How to study in the EU after Brexit
Can you study abroad after Brexit?
As a result of the British people’s decision to leave the European Union, taken in a referendum in June 2016, a number of questions suddenly arose about the continued functioning of numerous areas of life that had until then been regulated as part of the Community.
Indeed, Brexit, which finally, after many transitions, took place in early 2021, dramatically changed the relationship between London and Brussels. Above all in the political arena, but not just – a number of solutions had to be reviewed in connection with the fact that the United Kingdom was leaving the European Union in which it had operated for several decades. As a result, for many of the country’s citizens, the conditions (educational, commercial, travel-related, etc.) in which they have lived a significant part of their lives have undergone momentous changes. Among other things, the provisions on trade and the free movement of people, including students taking courses at universities in continental Europe and EU Member States, have been revised.
Studying abroad for British students was one of the most important issues of the post-Brexit reality. After all, thousands of students from the UK were studying in Europe and thousands more were considering travelling to the continent to start or continue their studies. The key question then became: will British young people be able to study seamlessly at continental universities? What about students who have been caught off guard by Brexit while undertaking such studies? We will try to answer these and other questions in the following guide.
How many British students study in the EU?
There are obviously two sides to the Brexit coin when it comes to students, as it can be seen from both sides of the English Channel. It created a new reality for British students studying on the continent, but it was also a challenge for students from European Union countries who were studying or wanted to study in the UK. Here, however, we will only deal with the first case mentioned above.
It should be mentioned that just as British universities were popular among citizens of the continental European Union countries, European universities were also a frequent choice among British students. For example, let’s highlight the fact that over 200,000 British students studied in EU countries under the Erasmus programme between 1987 and 2013, and over 90,000 studied on the continent between 2014 and 2016 alone. The Erasmus programme, which allows students to gain experience and learn about new cultures and languages while studying abroad, was a great opportunity which was eagerly embraced in the United Kingdom. Will anything change in this respect? In many ways, no, but British students will have to pay particular attention to certain things. Let’s look at the details.
Extremely important issues for British students are undoubtedly the conditions and costs of studying in Europe, which consist not only of the rules of a given university concerning admission to particular courses, but also the related fees, documents and even such issues as the costs and type of accommodation. In the case of Basecamp dormitories, it should be noted that they are located in European Union countries, including Germany and Poland.
Basecamp, which is modern student accommodation with extensive study and leisure facilities, does not itself, of course, have any restrictions on accepting UK applicants. If a student has the possibility to stay in a particular EU country and is studying at a particular university, they can rent a flat in Basecamp without any problem.
Studying in the EU for UK citizens
The issues of accommodation and study are inextricably linked.
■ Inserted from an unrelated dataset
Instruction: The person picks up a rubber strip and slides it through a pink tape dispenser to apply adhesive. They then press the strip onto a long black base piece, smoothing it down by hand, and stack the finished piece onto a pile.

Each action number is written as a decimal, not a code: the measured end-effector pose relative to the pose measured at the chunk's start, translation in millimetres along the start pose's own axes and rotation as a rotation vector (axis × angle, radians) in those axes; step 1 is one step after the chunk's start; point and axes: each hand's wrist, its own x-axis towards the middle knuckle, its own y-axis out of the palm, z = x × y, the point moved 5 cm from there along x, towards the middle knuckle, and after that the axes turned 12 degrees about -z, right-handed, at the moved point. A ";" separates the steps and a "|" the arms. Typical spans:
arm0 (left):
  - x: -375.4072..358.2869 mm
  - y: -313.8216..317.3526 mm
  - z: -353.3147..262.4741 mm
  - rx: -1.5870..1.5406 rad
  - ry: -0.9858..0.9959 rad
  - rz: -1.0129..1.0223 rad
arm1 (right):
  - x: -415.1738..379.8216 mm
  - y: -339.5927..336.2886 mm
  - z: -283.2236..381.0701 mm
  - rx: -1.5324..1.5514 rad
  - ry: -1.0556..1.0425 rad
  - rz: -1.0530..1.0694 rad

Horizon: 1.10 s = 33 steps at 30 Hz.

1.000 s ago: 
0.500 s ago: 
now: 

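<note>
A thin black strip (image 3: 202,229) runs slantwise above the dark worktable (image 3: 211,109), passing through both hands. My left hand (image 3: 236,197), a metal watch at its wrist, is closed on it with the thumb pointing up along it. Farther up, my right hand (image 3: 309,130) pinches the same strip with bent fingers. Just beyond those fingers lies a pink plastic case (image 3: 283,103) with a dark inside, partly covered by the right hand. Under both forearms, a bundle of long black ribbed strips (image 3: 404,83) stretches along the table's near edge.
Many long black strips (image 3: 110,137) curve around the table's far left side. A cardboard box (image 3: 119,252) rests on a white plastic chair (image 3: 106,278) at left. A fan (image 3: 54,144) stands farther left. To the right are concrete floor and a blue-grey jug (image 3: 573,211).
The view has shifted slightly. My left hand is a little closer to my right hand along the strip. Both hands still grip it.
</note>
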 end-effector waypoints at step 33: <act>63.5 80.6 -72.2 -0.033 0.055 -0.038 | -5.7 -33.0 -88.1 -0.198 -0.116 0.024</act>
As for the latter, it should be noted that students who have studied as part of the Erasmus programme are simply continuing their studies and are not subject to any Brexit restrictions. Those who lawfully resided and studied in an EU country before 1 January 2021 have the same opportunity to study (and pay the same tuition fees) as students of Community member states.
On the other hand, students who are just planning to study on the continent (after 1 January 2021) must expect to apply for residency in the country. In addition, you should remember to have the necessary travel insurance (including, above all, health insurance) for the duration of your studies in an EU country. You should get these while you are still in the UK and make sure that they cover you for anything you might need insurance for.
In general, each case should be analysed individually with the help of government guides, which are available online. All additional information for those studying or intending to study at universities in EU countries can be found at https://www.gov.uk/guidance/study-in-the-european-union.
It should be borne in mind that due to the COVID-19 pandemic, students going to study abroad or returning from the continent may be required to take additional safety and health measures. You can also find information about this on the above website.
In conclusion, Brexit will cause some problems for UK students wishing to study at universities in European Union countries, but it will certainly not seriously limit opportunities to study on the continent. With the necessary information and formalities in place, it is easy to enrol in courses at a particular university in an EU country.
While many levels of cooperation between Brussels and London are bound to change, in the end, the European Union and the United Kingdom are destined to cooperate in one way or another. It will certainly continue in the field of student exchange – there is no doubt about that.